● Work to be completed
Your answer should be the lines below from the one with "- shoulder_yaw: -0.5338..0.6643" to the one with "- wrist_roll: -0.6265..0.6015", both included, given again exactly and with nothing added.

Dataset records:
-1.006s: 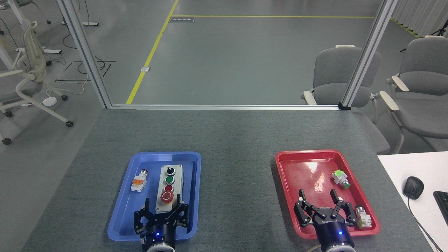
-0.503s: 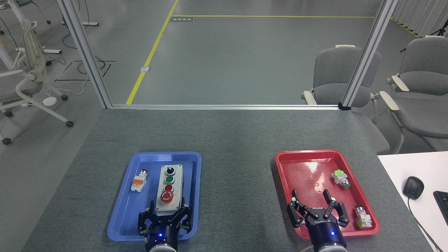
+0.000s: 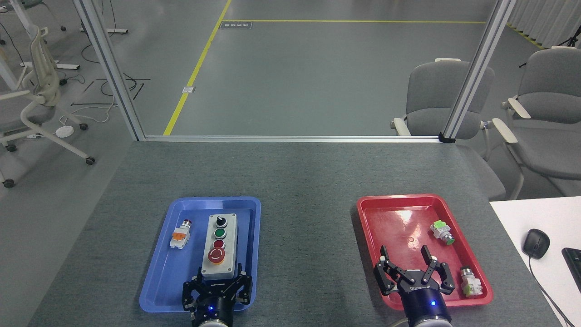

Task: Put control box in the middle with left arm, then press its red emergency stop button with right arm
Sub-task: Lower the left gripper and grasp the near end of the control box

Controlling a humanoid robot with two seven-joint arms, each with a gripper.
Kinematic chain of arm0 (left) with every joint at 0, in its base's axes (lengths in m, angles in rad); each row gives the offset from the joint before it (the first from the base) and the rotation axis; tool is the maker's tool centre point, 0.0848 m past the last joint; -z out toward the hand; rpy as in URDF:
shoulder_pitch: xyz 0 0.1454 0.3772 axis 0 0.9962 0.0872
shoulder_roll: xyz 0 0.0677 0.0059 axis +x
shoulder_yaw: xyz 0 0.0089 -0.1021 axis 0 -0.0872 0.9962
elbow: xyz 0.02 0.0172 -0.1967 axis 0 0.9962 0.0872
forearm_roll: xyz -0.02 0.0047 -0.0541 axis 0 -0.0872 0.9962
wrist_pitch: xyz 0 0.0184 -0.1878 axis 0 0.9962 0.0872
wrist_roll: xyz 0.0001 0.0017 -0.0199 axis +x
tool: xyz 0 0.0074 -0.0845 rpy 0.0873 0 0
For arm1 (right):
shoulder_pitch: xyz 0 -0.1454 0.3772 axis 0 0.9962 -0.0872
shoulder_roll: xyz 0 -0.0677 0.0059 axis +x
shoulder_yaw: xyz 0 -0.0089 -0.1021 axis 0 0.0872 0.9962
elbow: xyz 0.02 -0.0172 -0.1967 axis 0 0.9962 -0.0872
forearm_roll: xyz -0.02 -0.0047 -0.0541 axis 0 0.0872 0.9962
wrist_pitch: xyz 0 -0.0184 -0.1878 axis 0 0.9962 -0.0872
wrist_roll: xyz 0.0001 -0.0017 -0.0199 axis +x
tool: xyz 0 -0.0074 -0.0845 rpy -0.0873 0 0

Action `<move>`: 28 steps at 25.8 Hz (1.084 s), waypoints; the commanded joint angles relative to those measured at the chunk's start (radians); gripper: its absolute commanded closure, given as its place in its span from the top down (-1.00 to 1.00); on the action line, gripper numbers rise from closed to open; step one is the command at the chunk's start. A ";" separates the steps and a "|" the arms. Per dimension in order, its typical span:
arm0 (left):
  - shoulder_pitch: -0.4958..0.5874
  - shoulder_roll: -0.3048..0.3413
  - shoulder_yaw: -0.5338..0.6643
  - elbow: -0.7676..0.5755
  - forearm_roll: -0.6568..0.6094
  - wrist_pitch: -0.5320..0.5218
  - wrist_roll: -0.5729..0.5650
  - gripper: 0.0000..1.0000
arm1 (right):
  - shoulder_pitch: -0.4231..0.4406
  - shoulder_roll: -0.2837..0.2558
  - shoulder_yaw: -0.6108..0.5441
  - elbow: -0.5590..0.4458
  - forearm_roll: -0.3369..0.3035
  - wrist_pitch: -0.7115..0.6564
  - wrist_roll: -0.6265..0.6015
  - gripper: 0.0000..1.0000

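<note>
The left end effector (image 3: pixel 217 287) is hovering at the near end of the control box (image 3: pixel 219 245), its two fingers spread wide and holding nothing; whether they are touching the box is not clear. The right end effector (image 3: pixel 414 269) is also standing open and empty, waiting over the near part of the red tray (image 3: pixel 376 202).

The control box is lying inside the blue tray (image 3: pixel 159 272), right of a small loose push-button (image 3: pixel 180 236). Its long axis is running near to far, tilted only slightly. The black knob is sitting at the far end, and the red emergency stop button (image 3: pixel 216 255) at the near end, closest to the left end effector.

The step in hand appears to be the first one: the approach and grasp of the box. The next move likely calls for the left fingers to straddle the box's narrow width, close on its sides, lift it over the tray rim and set it on the bare surface (image 3: pixel 306 254) between the two trays. The button press is not yet due.
</note>
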 commanded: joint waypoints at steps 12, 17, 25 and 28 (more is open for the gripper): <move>-0.060 0.000 -0.003 0.060 -0.001 -0.001 0.007 0.98 | 0.005 -0.012 -0.006 0.001 -0.002 0.005 0.001 0.96; -0.066 0.013 -0.003 0.080 -0.002 -0.035 0.007 0.45 | 0.003 -0.007 -0.008 -0.001 -0.003 0.003 0.001 0.96; -0.068 0.040 0.000 0.082 -0.001 -0.147 0.016 -1.00 | 0.005 -0.012 -0.005 -0.002 -0.005 -0.006 0.000 0.96; -0.069 0.052 0.003 0.072 -0.002 -0.165 0.016 -1.00 | 0.005 -0.010 -0.005 -0.001 -0.005 -0.015 0.001 0.96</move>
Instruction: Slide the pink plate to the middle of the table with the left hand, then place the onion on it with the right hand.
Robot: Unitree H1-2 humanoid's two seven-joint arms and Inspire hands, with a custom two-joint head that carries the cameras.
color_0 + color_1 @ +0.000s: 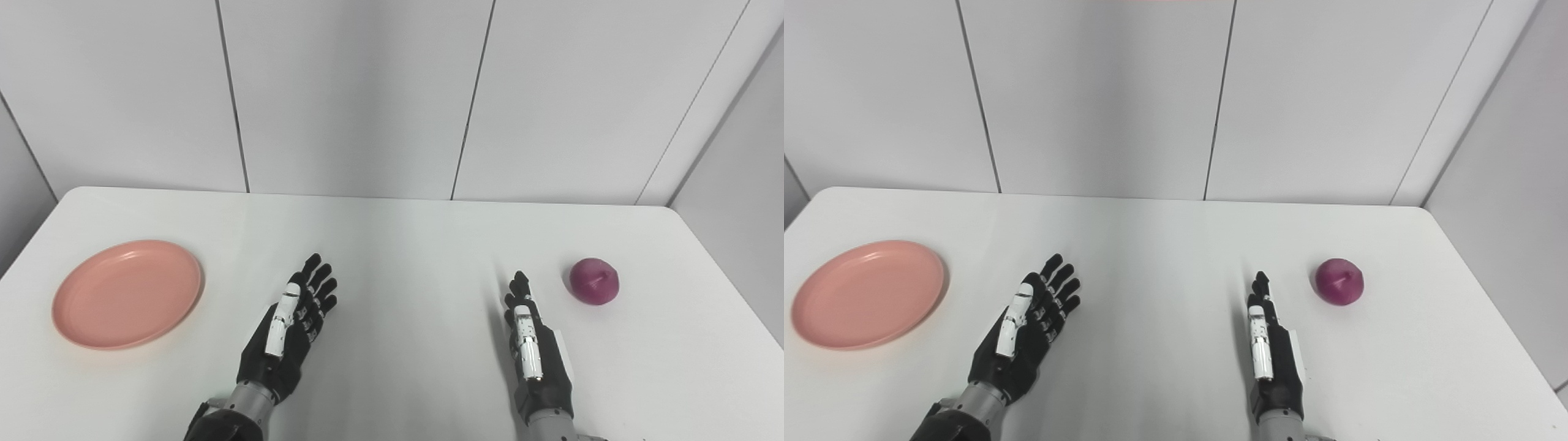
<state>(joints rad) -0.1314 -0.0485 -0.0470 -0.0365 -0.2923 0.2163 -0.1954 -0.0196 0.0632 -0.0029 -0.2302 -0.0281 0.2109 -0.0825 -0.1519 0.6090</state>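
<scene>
The pink plate (127,293) lies empty at the left side of the white table (404,245). A purple-red onion (594,281) rests on the table at the right. My left hand (294,327) is open, fingers stretched flat and pointing away, well to the right of the plate and not touching it. My right hand (531,343) is also open, held edge-on with straight fingers, a short way left of the onion and a little nearer to me, with a gap between them. Neither hand holds anything.
Grey wall panels (367,92) rise just behind the table's far edge. The table's right edge (729,288) runs close past the onion, and its left edge lies near the plate.
</scene>
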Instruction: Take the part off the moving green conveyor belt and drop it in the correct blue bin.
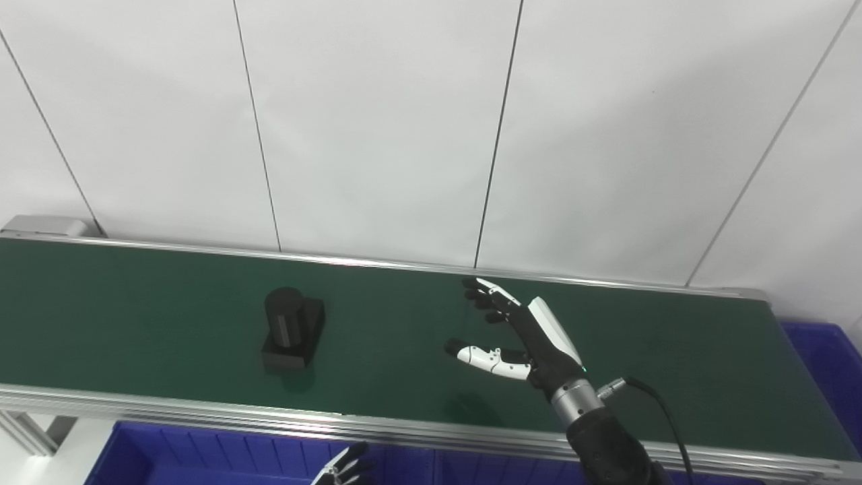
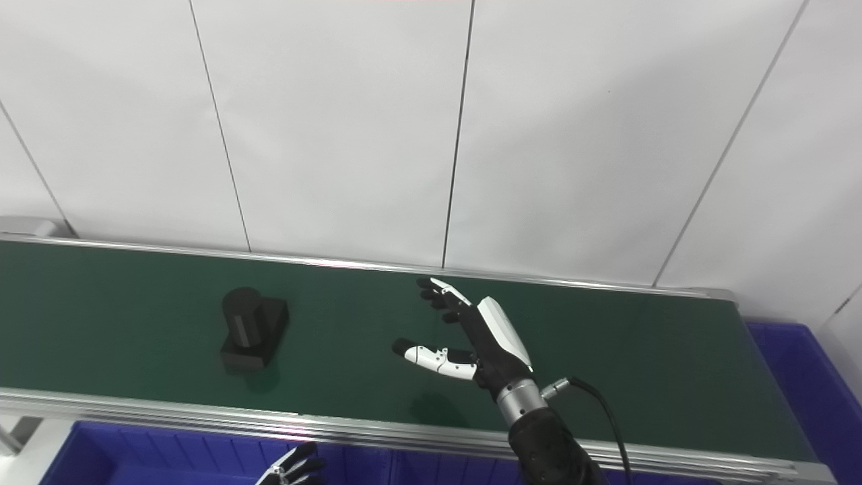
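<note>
A black part (image 1: 293, 327), a cylinder standing on a square base, sits on the green conveyor belt (image 1: 135, 316) left of centre. My right hand (image 1: 522, 337) hovers over the belt to the right of the part, well apart from it, open with fingers and thumb spread towards the part. It holds nothing. Only the fingertips of my left hand (image 1: 343, 467) show at the bottom edge, below the belt's near rail, over a blue bin (image 1: 202, 451). Whether it is open or shut does not show.
The belt has aluminium rails (image 1: 202, 411) along its near and far sides. A second blue bin (image 1: 828, 364) stands past the belt's right end. A white panelled wall (image 1: 404, 121) rises right behind the belt.
</note>
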Controlling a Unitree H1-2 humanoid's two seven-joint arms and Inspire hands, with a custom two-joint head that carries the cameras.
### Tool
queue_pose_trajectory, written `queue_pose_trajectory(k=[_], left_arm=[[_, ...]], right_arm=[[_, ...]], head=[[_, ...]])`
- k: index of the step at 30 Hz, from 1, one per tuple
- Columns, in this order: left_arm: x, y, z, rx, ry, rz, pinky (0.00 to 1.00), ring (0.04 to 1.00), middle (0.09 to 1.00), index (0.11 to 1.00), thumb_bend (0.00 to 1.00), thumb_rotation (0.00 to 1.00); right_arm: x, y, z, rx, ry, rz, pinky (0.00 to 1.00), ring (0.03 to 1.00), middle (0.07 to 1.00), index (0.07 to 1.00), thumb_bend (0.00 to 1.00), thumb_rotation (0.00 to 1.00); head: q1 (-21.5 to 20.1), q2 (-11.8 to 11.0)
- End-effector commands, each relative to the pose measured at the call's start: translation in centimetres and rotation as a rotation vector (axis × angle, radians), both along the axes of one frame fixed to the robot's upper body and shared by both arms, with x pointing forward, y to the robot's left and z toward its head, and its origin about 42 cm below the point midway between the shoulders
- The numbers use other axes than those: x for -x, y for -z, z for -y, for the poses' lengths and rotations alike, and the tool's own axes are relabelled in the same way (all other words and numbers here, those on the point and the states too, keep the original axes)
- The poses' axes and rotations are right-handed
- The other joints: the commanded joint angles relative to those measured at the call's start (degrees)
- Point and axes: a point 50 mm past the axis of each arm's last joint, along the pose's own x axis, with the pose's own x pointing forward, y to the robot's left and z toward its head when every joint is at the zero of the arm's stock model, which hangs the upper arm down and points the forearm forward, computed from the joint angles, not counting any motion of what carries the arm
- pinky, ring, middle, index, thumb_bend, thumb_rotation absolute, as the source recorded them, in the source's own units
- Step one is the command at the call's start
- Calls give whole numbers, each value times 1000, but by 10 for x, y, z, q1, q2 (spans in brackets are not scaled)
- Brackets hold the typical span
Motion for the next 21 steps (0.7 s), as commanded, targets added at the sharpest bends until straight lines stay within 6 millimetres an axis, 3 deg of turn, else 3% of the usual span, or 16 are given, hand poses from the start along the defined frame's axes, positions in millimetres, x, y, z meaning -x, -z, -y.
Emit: queue_pose_trajectory(k=[1, 7, 11, 21], left_arm=[[-3, -10, 4, 11, 4, 65, 670, 755, 812, 866, 566, 772], [-4, -11, 9, 18, 10, 66, 660, 750, 806, 854, 528, 719], [-5, -12, 11, 20, 8, 68, 648, 742, 802, 848, 579, 714], [-4, -12, 12, 11, 20, 68, 649, 738, 801, 847, 539, 687]], right_arm=[[-9, -21, -12, -36, -33, 88, 784, 846, 849, 880, 611, 451], [-11, -16, -20, -45, -56, 77, 797, 856, 853, 882, 611, 435], [-12, -14, -31, -42, -73, 83, 775, 851, 849, 873, 616, 408], [-16, -9, -68, -27, -131, 78, 779, 841, 836, 864, 631, 370]], head=[[13, 0], [54, -2], [57, -3], [62, -4]])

● Answer to the exercise
  - shoulder_yaw: -0.5338..0.6643
  - elbow: -0.7676..0.5755
  - forearm_roll: -0.6568..0.6094
  - wrist_pitch: -0.5320..0.5218
  - wrist_roll: -0.5729..0.5650
  - gripper: 0.0000..1.0000
arm1 (right):
  - shoulder_pitch: -0.4231..0.4406
  - shoulder_roll: -0.2837..0.2558
  - shoulder_yaw: -0.6108..0.5441
  - elbow: -0.5590..0.4458
  - forearm_roll: -0.3369..0.3035
  - wrist_pitch: -0.7115..0.6564
  - wrist_roll: -0.6265..0.6015

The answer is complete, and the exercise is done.